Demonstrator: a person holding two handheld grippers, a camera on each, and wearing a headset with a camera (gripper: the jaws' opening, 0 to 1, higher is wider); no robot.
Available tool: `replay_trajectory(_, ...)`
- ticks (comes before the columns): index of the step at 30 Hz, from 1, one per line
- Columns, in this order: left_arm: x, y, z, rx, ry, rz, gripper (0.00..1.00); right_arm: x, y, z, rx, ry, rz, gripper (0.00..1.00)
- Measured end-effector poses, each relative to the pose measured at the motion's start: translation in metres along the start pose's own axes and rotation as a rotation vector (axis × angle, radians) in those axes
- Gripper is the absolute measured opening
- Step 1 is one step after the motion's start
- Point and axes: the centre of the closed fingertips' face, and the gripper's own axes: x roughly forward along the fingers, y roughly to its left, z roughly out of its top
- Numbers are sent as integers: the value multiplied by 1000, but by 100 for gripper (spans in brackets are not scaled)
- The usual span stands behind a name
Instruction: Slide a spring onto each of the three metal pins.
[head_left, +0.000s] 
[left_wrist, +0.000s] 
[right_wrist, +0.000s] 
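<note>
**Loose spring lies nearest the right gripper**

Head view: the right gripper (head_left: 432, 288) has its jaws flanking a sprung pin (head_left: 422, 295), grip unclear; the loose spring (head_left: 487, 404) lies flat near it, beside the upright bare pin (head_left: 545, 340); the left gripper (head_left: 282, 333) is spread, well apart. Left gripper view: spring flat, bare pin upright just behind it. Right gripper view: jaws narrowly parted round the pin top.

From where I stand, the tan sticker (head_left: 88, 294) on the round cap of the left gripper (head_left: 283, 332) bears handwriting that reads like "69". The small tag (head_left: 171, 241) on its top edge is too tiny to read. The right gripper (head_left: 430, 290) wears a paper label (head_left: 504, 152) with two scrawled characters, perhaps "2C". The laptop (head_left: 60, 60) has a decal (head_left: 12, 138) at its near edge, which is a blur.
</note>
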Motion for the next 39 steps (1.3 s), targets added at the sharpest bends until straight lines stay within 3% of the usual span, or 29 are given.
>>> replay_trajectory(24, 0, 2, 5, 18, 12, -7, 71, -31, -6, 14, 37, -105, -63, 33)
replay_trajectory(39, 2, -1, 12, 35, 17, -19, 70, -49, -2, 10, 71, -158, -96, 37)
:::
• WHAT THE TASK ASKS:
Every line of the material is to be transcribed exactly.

• ANSWER TO THE PROBLEM:
Demonstrator: a person holding two handheld grippers, a camera on each, and wearing a headset with a camera (gripper: the jaws' opening, 0 to 1, higher is wider); no robot.
Available tool: `replay_trajectory(_, ...)`
- ticks (comes before the columns): index of the step at 30 Hz, from 1, one per line
- Columns, in this order: left_arm: x, y, z, rx, ry, rz, gripper (0.00..1.00); right_arm: x, y, z, rx, ry, rz, gripper (0.00..1.00)
- Measured end-effector poses, each relative to the pose measured at the motion's start: translation in metres along the start pose's own axes and rotation as a rotation vector (axis × angle, radians) in those axes
- Gripper is the absolute measured opening
- Step 1 is one step after the motion's start
- Point and axes: the centre of the closed fingertips' face, and the gripper's own axes: x roughly forward along the fingers, y roughly to its left, z roughly out of its top
- Numbers are sent as integers: the value multiplied by 1000, but by 100 for gripper (spans in brackets are not scaled)
- The usual span stands behind a name
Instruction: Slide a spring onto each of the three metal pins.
[head_left, +0.000s] 
[left_wrist, +0.000s] 
[right_wrist, +0.000s] 
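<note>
**Loose spring lies nearest the right gripper**

Head view: the right gripper (head_left: 432, 288) has its jaws flanking a sprung pin (head_left: 422, 295), grip unclear; the loose spring (head_left: 487, 404) lies flat near it, beside the upright bare pin (head_left: 545, 340); the left gripper (head_left: 282, 333) is spread, well apart. Left gripper view: spring flat, bare pin upright just behind it. Right gripper view: jaws narrowly parted round the pin top.

From where I stand, the tan sticker (head_left: 88, 294) on the round cap of the left gripper (head_left: 283, 332) bears handwriting that reads like "69". The small tag (head_left: 171, 241) on its top edge is too tiny to read. The right gripper (head_left: 430, 290) wears a paper label (head_left: 504, 152) with two scrawled characters, perhaps "2C". The laptop (head_left: 60, 60) has a decal (head_left: 12, 138) at its near edge, which is a blur.
</note>
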Motion for the next 39 steps (1.3 s), targets added at the sharpest bends until straight lines stay within 3% of the usual span, or 29 are given.
>>> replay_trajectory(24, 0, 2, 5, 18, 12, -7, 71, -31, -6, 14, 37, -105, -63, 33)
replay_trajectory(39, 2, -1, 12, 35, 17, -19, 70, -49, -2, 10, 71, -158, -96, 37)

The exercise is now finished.